Grande Muraille Verte : le Niger est-il encore dans la course ?
Initiée il y a plus d’une décennie, la Grande Muraille Verte est un projet panafricain d’envergure visant à lutter contre la désertification en restaurant les terres dégradées du Sahel sur une bande continue de plus de 8 000 kilomètres de long et 15 kilomètres de large, allant de Dakar à Djibouti. Il s’agit d’un corridor écologique, social et économique, conçu pour restaurer 100 millions d’hectares de terres, créer 10 millions d’emplois verts et renforcer la sécurité alimentaire des populations. Le Niger, frontalier du désert et durement frappé par la dégradation des sols, s’était engagé aux côtés de ses voisins dans cette entreprise stratégique. Mais aujourd’hui, où en est ce projet titanesque ? Quel rôle joue réellement le pays dans sa mise en œuvre ? L’heure est venue de faire le point, alors que le Niger vient de célébrer la Fête Nationale de l’Arbre 2025 à Zinder, en réaffirmant sa volonté de faire de l’environnement un pilier de sa souveraineté.
Une vision sahélienne commune… mais une mise en œuvre inégale
Lancée en 2007 sous l’égide de l’Union africaine, la Grande Muraille Verte vise à restaurer 100 millions d’hectares de terres dégradées d’ici 2030, à créer 10 millions d’emplois verts et à capter 250 millions de tonnes de carbone. Elle concerne 11 pays sahéliens, dont le Niger, particulièrement vulnérable à l’avancée du désert et à la dégradation des sols.
Avec plus de 75 % de son territoire en zone aride ou semi-aride, le Niger est un maillon essentiel de ce corridor écologique. Dès 2011, des sites pilotes avaient été identifiés dans les régions de Tahoua, Zinder et Diffa. Des projets de reboisement, de fixation des dunes et d’agroforesterie y avaient été engagés. Mais depuis, les résultats restent fragmentés, irréguliers et souvent peu documentés.
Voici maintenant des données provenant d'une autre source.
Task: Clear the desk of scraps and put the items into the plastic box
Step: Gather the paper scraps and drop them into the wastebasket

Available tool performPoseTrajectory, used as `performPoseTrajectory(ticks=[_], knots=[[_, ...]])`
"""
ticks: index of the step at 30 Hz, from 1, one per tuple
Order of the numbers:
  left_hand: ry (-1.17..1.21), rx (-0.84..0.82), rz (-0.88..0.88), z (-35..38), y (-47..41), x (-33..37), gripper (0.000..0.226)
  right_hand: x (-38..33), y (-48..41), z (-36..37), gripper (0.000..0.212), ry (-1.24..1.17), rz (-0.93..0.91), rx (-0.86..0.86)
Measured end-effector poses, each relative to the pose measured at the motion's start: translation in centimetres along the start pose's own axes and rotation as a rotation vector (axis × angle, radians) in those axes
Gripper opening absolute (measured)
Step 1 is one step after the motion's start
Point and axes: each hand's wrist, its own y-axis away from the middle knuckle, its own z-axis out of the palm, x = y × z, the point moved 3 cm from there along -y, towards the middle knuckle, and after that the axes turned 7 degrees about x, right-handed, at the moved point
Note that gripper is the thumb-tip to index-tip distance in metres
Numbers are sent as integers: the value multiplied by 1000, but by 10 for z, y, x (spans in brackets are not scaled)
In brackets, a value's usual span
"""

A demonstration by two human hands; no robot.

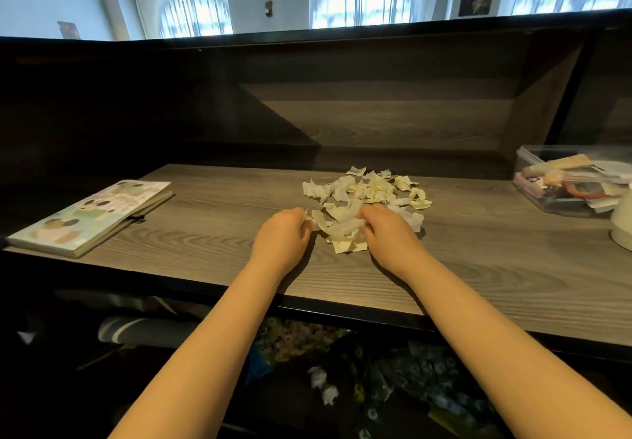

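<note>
Left hand [284,231] and right hand [388,230] slightly apart, both tight on paper scraps [369,189], bare desk [205,237] either side

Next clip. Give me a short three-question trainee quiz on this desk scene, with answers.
1. True or false: the plastic box is empty.
2. The notebook lies on which side of the desk: A left, B right?
3. Fill in: the left hand and the right hand both touch the near edge of the pile of ___.

Key: 1 false, it holds items; 2 A; 3 paper scraps.
</note>
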Motion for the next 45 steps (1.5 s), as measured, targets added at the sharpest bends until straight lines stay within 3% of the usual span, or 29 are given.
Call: performPoseTrajectory(ticks=[7,12,16,23,28,31,34,36,38,41,45], knots=[[261,125,-97,-8,0,-3,32,9,-6,-11,18,-248,236,231],[590,234,-378,-16,1,-12,35,15,-8,-20,21,-462,355,375],[632,192,-504,-17,0,-15,35,16,-7,-22,29,-581,381,422],[598,133,-559,-17,-2,-17,29,6,-4,-25,35,-611,383,348],[702,239,-570,-16,1,-22,34,6,-5,-23,30,-552,402,327],[619,309,-469,-19,1,-18,34,5,-5,-25,31,-492,358,362],[463,282,-286,-20,2,-10,19,-2,-1,-32,27,-353,217,402],[379,212,-181,-17,4,-5,13,-9,1,-34,14,-255,113,333],[297,147,-111,-13,4,-3,19,-13,3,-32,12,-141,53,151],[102,43,-53,-9,4,0,28,-12,6,-28,24,-67,58,-157],[-59,-49,-10,-6,4,3,39,-4,9,-26,53,-90,160,-364]])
Un projet relégué ou relancé ?
La Fête Nationale de l’Arbre 2025, organisée à Zinder sous le haut patronage du Président de la République, le Général d'armée Abdourahamane Tiani, a ravivé l’intérêt pour les politiques nationales de reboisement. La plantation collective d’arbres sur le site Amadou Dan Bassa symbolise une volonté politique forte de remettre la végétation au centre de la souveraineté nationale.
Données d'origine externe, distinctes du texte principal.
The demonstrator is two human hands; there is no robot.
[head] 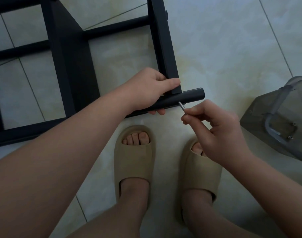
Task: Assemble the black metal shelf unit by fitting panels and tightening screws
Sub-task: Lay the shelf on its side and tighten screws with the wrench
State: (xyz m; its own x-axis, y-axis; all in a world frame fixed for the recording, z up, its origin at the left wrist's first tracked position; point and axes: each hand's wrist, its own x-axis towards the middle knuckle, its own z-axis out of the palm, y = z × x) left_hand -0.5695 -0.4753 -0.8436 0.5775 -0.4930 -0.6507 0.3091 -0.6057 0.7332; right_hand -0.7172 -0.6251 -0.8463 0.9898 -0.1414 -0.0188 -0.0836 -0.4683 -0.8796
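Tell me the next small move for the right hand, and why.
Probably twist the tool with the right hand to drive the fastening in. Its tip meets the side of the tube, right where the post butts against it. The left hand grips both parts together, so the joint looks lined up and steadied.

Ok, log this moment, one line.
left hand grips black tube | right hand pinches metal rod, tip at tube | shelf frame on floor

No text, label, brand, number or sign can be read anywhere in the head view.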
Dans cette dynamique, une autre actualité mérite l’attention : le déguerpissement en cours de la Ceinture Verte de Niamey. Cette opération vise à libérer 397 hectares occupés illégalement dans un espace initialement dédié à la protection environnementale de la capitale.
La Ceinture Verte, vaste éco-corridor de 2 331 hectares, avait été conçue pour protéger Niamey des tempêtes de sable, réguler le climat urbain et absorber le carbone.
Où en est le Niger dans la Grande Muraille Verte ?
Au-delà des gestes symboliques, plusieurs questions fondamentales se posent :
• Quelles surfaces ont été effectivement restaurées depuis 2011 ?
• Quels financements ont été mobilisés ou sollicités ?
• Où en est la coordination nationale rattachée au projet ?
• Comment s’articulent les efforts locaux avec la stratégie continentale ?
Autant de zones d’ombre qui appellent une clarification publique, notamment de la part du Ministère de l’Environnement et de la Lutte contre la Désertification.
Un chantier stratégique pour la refondation écologique
Relancer la Grande Muraille Verte au Niger n’est pas un luxe écologique, mais bien une nécessité stratégique. Face aux crises climatiques, alimentaires et sécuritaires, chaque hectare restauré est un rempart contre la précarité. Chaque citoyen formé à la plantation, à l’entretien forestier ou à la gestion durable des ressources devient un acteur de paix et de résilience.
Le Niger, qui affirme sa souveraineté dans les domaines militaire, économique et énergétique, ne peut négliger sa souveraineté écologique. La refondation voulue par le CNSP passe aussi par les campagnes, les savanes et les zones pastorales, là où la terre se dégrade… mais peut encore être régénérée.
Et maintenant ?
Alors que la mobilisation nationale autour de l’arbre se renforce, le moment est venu de réinterroger le devenir de la Grande Muraille Verte au Niger. Une évaluation publique, région par région, permettrait de relancer ce projet sur des bases solides, cohérentes et inclusives. Si elle est conduite avec méthode et transparence, cette relance pourrait faire du Niger un modèle régional de lutte contre la désertification, alliant ambition écologique et justice sociale.